Thinking while walking

I am not a fan of walking until I tried with the idea of ‘thinking while walking’ which is introduced to me by Norah. Of course, this walking here I mean is walking alone, especially at sunset. One superiority of walking in Limerickis that I can enjoy a very beautiful and wide land view of the environment surrounding me, which really helps me open my minds somehow, and I have never experienced that when walking in my hometown. It might seem to be a very simple idea when think about ‘thinking while walking’. However, it is not until I really tried it that I consciously realize how helpful and powerful it could be, because the contemplation and introspection it perfectly facilitates pull me out of predicaments whenever I am depressed or at a loss about some things.
Introspection and contemplation seem to be barely a very simple and little thing that everyone can do no matter when and where. But I happened to be one person that always fails to consciously examine myself regularly just because I can’t find the right time and place. It doesn’t mean that I am very busy but that I can’t focus on what I am trying to do.

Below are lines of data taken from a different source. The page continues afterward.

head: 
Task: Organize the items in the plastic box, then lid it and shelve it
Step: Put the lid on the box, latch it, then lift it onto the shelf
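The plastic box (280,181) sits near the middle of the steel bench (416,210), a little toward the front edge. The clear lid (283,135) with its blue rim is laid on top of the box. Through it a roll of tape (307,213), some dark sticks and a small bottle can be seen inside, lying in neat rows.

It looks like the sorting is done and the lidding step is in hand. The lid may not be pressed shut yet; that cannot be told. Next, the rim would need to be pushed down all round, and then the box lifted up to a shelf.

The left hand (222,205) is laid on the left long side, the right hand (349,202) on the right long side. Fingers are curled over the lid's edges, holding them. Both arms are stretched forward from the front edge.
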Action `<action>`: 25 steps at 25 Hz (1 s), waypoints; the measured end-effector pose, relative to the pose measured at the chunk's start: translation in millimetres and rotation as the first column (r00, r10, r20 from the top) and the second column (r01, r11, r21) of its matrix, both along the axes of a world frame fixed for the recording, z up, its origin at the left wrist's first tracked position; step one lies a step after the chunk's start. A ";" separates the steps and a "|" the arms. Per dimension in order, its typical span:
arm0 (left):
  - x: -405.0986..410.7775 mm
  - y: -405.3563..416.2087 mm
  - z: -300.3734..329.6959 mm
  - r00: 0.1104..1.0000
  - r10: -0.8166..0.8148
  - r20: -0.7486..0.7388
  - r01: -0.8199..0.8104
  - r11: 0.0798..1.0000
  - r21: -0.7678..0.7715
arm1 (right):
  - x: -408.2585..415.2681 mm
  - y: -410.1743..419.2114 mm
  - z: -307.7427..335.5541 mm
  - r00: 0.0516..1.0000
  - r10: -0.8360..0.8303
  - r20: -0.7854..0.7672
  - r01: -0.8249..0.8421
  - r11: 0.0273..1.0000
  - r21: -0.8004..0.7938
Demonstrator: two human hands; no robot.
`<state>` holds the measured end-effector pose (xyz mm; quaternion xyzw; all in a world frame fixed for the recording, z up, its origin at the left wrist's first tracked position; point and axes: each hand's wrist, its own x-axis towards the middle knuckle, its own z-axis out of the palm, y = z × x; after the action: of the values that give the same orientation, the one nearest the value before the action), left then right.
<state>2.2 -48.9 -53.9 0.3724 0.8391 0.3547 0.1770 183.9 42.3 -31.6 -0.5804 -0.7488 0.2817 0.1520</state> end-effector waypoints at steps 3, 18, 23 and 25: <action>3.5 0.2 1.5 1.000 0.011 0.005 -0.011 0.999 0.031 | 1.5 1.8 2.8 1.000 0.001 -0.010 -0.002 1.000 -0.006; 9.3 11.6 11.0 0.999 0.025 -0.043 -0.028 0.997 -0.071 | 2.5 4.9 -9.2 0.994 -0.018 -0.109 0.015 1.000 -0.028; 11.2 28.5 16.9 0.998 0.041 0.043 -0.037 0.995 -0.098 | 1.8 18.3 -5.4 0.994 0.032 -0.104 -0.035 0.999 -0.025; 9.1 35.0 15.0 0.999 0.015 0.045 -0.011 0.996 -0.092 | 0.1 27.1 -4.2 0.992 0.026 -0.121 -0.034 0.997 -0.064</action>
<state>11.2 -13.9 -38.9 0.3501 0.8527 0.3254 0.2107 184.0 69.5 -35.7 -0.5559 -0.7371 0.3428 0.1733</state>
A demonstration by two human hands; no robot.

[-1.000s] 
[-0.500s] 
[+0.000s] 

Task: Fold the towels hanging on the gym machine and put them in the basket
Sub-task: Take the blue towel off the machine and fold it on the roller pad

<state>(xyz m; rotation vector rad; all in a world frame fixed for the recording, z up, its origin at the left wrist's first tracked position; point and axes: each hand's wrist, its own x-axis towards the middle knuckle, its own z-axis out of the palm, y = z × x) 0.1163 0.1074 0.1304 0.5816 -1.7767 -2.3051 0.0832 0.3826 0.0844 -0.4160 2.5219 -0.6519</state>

For example, I do ‘thinking’ when I am lying in the bed at night before sleep, what usually happens is that I could recall and analyze a few things happened lately for the first few minutes but later soon I either fall asleep or wonder about some other things that magically come into my mind and then fall asleep. Though I do have done some thinking in that way but it’s too light to help with any problems at all. While in most other times of a day, I am either not alone or occupied with works or not far from any distractions, which all signify that it’s not the right time for thinking. That’s my situation and I’d like to believe that there are many people like me as well.

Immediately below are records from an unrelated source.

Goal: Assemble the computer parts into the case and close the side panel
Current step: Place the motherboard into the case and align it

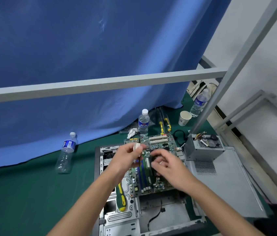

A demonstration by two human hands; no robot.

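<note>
An open grey computer case [132, 218] lies flat on the green table. A green motherboard [158, 143] rests across its top, tilted over the opening. My left hand [125, 159] pinches a small whitish object [136, 147] above the board's left edge. My right hand [166, 167] hovers over the board's dark socket area with fingers curled; whether it holds anything is hidden. A grey power supply [204, 149] stands to the right on the detached side panel [227, 184]. A green and yellow screwdriver [121, 198] lies inside the case.
Two water bottles [143, 123] [66, 150] stand or lean near the blue curtain [83, 57], a third [199, 103] by a paper cup [184, 117]. More screwdrivers [164, 123] lie behind the board. A grey frame bar [100, 82] crosses overhead.
</note>
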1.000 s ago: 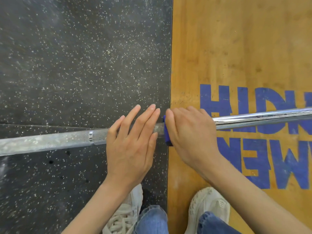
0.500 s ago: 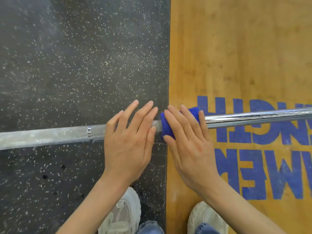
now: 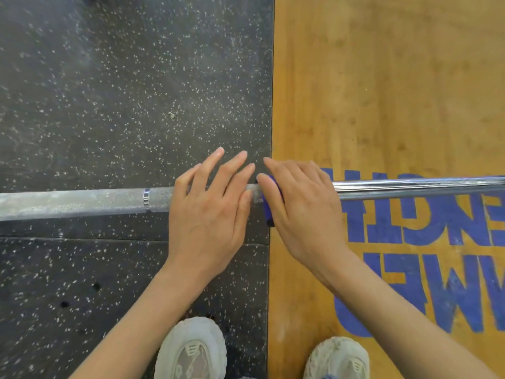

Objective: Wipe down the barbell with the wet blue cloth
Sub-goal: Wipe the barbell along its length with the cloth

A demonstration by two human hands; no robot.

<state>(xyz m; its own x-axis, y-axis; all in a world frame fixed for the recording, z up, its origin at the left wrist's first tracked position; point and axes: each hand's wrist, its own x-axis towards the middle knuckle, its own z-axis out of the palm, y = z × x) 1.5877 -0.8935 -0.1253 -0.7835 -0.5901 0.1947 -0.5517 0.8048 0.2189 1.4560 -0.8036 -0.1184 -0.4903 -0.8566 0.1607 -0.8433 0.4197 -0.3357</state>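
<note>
The long steel barbell [image 3: 90,201] lies across my view from left to right, its dull knurled stretch with a thin bright ring [image 3: 146,196] over the dark speckled rubber floor [image 3: 109,91] and its polished chrome stretch [image 3: 420,186] over the yellow-orange wooden platform [image 3: 382,77]. My left hand [image 3: 207,212] rests flat on top of the bar, fingers straight and close together, pointing away from me; it presses down and grips nothing. Just to the right of it, almost touching at the fingertips, my right hand [image 3: 303,212] lies over the small wet blue cloth [image 3: 269,207], which is wrapped on the bar right at the seam where rubber meets wood. The right fingers drape forward over the cloth and the bar; they look fairly straight, but I cannot tell whether the thumb curls beneath, so I cannot say if this is a clamp or just a press. Only a strip of blue shows at the left edge of that hand, hanging a little below the bar. Under the right wrist and beyond it, large blue painted letters [image 3: 437,228] sit on the wood. Below both forearms, near the bottom edge, are two pale worn sneakers [image 3: 191,351], one on each flooring.
</note>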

My early life experience doesn’t urge me to do much serious thinking. But as situations change now, I need to do that frequently. It’s good to find out walking is the suitable way for me. Walking slowly and alone is a very different circumstance that isolates myself from any distractions and provides a period of time to let myself immersed in my thoughts, combined with a visual enjoyment, body relaxation and calmness in my heart. Meanwhile, my brain could function so well that most problems could be sorted out in some way. Therefore, after such a walking, I always feel assured and motivated again usually with certain goals and plans in my mind. I think, I should do this ‘thinking while walking’ more frequently in the future.